_Task description_
Reproduce the full set of records verbatim.

======== Given information ========

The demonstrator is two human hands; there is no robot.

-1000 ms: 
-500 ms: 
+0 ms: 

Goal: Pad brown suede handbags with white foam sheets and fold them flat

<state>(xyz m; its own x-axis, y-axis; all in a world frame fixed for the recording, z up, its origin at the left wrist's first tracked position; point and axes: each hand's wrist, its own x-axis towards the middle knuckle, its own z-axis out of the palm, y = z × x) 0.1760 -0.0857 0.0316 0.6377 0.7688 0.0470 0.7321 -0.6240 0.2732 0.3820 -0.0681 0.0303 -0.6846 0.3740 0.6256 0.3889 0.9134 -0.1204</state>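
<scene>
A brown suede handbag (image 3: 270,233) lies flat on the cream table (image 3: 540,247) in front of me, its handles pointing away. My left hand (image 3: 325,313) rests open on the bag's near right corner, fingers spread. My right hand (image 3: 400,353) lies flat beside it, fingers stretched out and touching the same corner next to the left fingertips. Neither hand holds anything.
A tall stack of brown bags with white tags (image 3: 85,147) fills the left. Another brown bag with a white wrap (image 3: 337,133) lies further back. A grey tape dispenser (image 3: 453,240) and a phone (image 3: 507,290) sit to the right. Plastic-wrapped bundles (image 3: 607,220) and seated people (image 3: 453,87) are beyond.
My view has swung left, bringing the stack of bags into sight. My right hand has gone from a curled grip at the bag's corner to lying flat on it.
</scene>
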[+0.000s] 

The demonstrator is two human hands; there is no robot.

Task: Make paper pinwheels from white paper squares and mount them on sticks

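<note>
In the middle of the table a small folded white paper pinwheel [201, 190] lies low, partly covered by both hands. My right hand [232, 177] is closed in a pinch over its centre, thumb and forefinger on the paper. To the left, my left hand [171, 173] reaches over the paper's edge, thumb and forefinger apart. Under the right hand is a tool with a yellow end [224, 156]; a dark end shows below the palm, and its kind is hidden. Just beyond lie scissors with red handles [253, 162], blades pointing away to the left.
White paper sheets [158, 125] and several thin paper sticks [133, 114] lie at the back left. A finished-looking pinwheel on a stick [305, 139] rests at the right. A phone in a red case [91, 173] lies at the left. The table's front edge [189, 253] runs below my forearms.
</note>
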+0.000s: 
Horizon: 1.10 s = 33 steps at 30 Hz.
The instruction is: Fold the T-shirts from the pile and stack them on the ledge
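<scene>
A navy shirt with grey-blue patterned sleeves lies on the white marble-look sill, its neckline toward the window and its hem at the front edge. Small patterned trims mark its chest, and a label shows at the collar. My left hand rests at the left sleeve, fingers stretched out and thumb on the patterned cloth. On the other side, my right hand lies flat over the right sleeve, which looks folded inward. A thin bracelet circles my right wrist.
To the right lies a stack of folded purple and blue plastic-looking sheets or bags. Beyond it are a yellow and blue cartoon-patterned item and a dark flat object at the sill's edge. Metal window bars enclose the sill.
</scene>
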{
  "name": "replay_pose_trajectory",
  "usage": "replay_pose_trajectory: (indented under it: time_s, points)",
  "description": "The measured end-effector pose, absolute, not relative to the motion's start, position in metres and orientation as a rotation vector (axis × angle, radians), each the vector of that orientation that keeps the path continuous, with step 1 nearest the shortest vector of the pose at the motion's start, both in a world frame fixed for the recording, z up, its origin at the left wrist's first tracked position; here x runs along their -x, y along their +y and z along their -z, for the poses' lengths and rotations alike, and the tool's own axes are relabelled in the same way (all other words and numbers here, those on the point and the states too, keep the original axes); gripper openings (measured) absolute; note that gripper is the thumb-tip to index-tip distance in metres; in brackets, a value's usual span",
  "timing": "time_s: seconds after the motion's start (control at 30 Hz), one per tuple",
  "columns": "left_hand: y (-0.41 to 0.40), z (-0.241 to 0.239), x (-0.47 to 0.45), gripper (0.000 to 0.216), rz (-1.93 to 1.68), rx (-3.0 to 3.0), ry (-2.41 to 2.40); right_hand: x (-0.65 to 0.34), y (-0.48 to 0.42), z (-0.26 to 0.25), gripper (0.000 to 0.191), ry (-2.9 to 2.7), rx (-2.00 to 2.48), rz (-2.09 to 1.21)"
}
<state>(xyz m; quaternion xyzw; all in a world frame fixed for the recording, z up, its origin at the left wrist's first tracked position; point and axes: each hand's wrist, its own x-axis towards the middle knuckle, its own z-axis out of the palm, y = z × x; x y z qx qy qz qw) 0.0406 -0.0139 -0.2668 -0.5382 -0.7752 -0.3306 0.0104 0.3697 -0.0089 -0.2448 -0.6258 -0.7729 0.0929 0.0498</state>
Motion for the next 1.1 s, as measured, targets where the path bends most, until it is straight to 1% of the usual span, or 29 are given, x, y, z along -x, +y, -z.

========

_Solution below_
The demonstrator is two human hands; there is no robot.

-1000 ms: 
-500 ms: 
+0 ms: 

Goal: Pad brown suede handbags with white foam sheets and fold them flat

<state>(xyz m; its own x-axis, y-axis; all in a world frame fixed for the recording, z up, its origin at the left wrist's first tracked position; point and axes: each hand's wrist, its own x-axis towards the middle knuckle, its own z-axis out of the palm, y = z × x) 0.1760 -0.0857 0.0316 0.6377 0.7688 0.0470 0.7321 -0.6240 0.2732 0.3820 -0.0681 0.0303 -0.6846 0.3740 0.6256 0.3889 0.9134 -0.1204</state>
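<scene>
A brown suede handbag (image 3: 270,233) lies flat on the cream table (image 3: 540,247) in front of me, its handles pointing away. My left hand (image 3: 325,313) rests open on the bag's near right corner, fingers spread. My right hand (image 3: 400,353) lies flat beside it, fingers stretched out and touching the same corner next to the left fingertips. Neither hand holds anything.
A tall stack of brown bags with white tags (image 3: 85,147) fills the left. Another brown bag with a white wrap (image 3: 337,133) lies further back. A grey tape dispenser (image 3: 453,240) and a phone (image 3: 507,290) sit to the right. Plastic-wrapped bundles (image 3: 607,220) and seated people (image 3: 453,87) are beyond.
My view has swung left, bringing the stack of bags into sight. My right hand has gone from a curled grip at the bag's corner to lying flat on it.
</scene>
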[+0.000s] 

The demonstrator is two human hands; there is no robot.

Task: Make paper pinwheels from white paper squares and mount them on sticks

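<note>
In the middle of the table a small folded white paper pinwheel [201, 190] lies low, partly covered by both hands. My right hand [232, 177] is closed in a pinch over its centre, thumb and forefinger on the paper. To the left, my left hand [171, 173] reaches over the paper's edge, thumb and forefinger apart. Under the right hand is a tool with a yellow end [224, 156]; a dark end shows below the palm, and its kind is hidden. Just beyond lie scissors with red handles [253, 162], blades pointing away to the left.
White paper sheets [158, 125] and several thin paper sticks [133, 114] lie at the back left. A finished-looking pinwheel on a stick [305, 139] rests at the right. A phone in a red case [91, 173] lies at the left. The table's front edge [189, 253] runs below my forearms.
</note>
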+0.000s: 
Horizon: 1.10 s = 33 steps at 30 Hz.
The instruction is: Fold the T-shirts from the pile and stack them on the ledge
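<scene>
A navy shirt with grey-blue patterned sleeves lies on the white marble-look sill, its neckline toward the window and its hem at the front edge. Small patterned trims mark its chest, and a label shows at the collar. My left hand rests at the left sleeve, fingers stretched out and thumb on the patterned cloth. On the other side, my right hand lies flat over the right sleeve, which looks folded inward. A thin bracelet circles my right wrist.
To the right lies a stack of folded purple and blue plastic-looking sheets or bags. Beyond it are a yellow and blue cartoon-patterned item and a dark flat object at the sill's edge. Metal window bars enclose the sill.
</scene>
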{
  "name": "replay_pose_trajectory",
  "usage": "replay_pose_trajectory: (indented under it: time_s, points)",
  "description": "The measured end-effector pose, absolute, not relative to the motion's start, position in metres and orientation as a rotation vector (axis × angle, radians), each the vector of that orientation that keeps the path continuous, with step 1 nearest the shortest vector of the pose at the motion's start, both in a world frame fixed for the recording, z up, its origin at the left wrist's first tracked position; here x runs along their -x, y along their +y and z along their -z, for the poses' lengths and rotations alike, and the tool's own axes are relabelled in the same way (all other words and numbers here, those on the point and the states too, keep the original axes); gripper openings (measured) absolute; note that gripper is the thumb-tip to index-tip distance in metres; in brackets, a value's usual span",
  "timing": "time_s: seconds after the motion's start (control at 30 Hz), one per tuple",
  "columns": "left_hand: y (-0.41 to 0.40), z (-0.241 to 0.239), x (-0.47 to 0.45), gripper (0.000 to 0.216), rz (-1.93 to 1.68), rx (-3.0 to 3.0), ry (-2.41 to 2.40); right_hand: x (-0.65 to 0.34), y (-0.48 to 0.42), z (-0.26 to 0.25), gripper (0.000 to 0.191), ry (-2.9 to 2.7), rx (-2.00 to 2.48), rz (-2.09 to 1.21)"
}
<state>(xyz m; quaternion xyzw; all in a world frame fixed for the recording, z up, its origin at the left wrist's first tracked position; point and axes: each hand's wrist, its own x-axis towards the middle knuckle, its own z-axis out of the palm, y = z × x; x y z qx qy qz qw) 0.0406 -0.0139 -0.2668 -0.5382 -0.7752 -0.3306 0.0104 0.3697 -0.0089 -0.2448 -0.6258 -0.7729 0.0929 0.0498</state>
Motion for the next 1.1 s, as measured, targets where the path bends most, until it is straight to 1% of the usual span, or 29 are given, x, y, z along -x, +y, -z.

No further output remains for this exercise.